Gut health and antibiotic resistance in poultry

As poultry production continues to increase, animals are becoming more resistant to antimicrobial drugs.

By Tanushyam Ghosh

Gut health relies on the balance between the host, the intestinal microbiome, the intestinal environment, and the diet. It can be affected by everything from feed and water hygiene to bird and farm management practices. In birds with a healthy gut, the feed gets thoroughly digested and the nutrient components are completely absorbed. Any disruption can cause incomplete digestion and nutrient absorption, leading to gut imbalance and malabsorption. Suboptimal digestion and nutrient absorption increase the availability of nutrients for pathogenic bacteria, causing an infection.

The good bacteria in the intestine form a protective barrier, preventing the growth of pathogenic bacteria like campylobacter, salmonella and clostridium perfringens. The friendly bacteria dominate the receptor on gut cells, making it difficult for the pathogenic bacteria to attach themselves. When this balance is disturbed due to the feed mismanagement, poor hygiene practices, and suboptimal breeding environments, it leads to the proliferation of pathogenic bacteria, which can spread easily and cause significant economic losses, apart from posing a major health concern. To combat pathogenic invasions, promote faster growth and improve conversion rates, poultry producers tend to add antibiotics to the feed. These are intended to keep the harmful bacteria in check and promote healthy growth. However, rampant and indiscriminate use of antibiotics in poultry farms across the country has led to the rapid proliferation of multidrug resistant bacteria, which not only cause infections that are difficult to treat but also transfer their resistance across a wide range of bacterial species.

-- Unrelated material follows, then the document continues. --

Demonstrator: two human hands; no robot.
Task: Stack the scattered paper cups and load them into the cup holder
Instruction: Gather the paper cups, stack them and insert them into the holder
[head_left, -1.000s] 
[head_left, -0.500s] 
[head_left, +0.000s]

Figure 1 – The mechanism of antibiotic resistance

antibiotic resistance

Problem of antimicrobial resistance

As poultry production continues to increase, animals are becoming more resistant to antimicrobial drugs. Analysis of epidemiological studies focusing on the most common pathogenic bacteria found that the antimicrobial drugs that are most commonly used to help livestock gain weight, like tetracyclines, sulfonamides, and penicillins, are also the ones with the highest resistance rates. Over the course of the last decade, the number of drugs to which pathogenic bacteria have become resistant has tripled. The largest hotspots of antimicrobial resistance in animals are in fact in Asia, which is home to 54 percent of the chickens in the world. Last year, the Indian government banned the use of colistin, which is widely used as a growth promoting agent, on animal farms.

As early as 2015, scientists discovered a colistin-resistant gene that can pass between bacteria and confer drug resistance on bugs that have not been exposed to the drug. It is believed that the gene originated in Chinese livestock and has since been found across five continents. To what extent the ban will be enforced at the state level remains to be seen. In any case, it is high time that the government takes strict legislative action to control the rampant use of antibiotics to curb the problem of increasing antimicrobial resistance that is fast becoming one of the major points of concern in poultry farms across the country. The government should also support the transition to sustainable poultry production by setting up funds to subsidize farm-level biosafety improvements. Meanwhile, poultry farmers should consider using natural and synthetic antibiotic alternatives to help maintain the gut health of livestock.

(The author is a regional sales manager – Proteon Pharmaceuticals. Views expressed are personal.)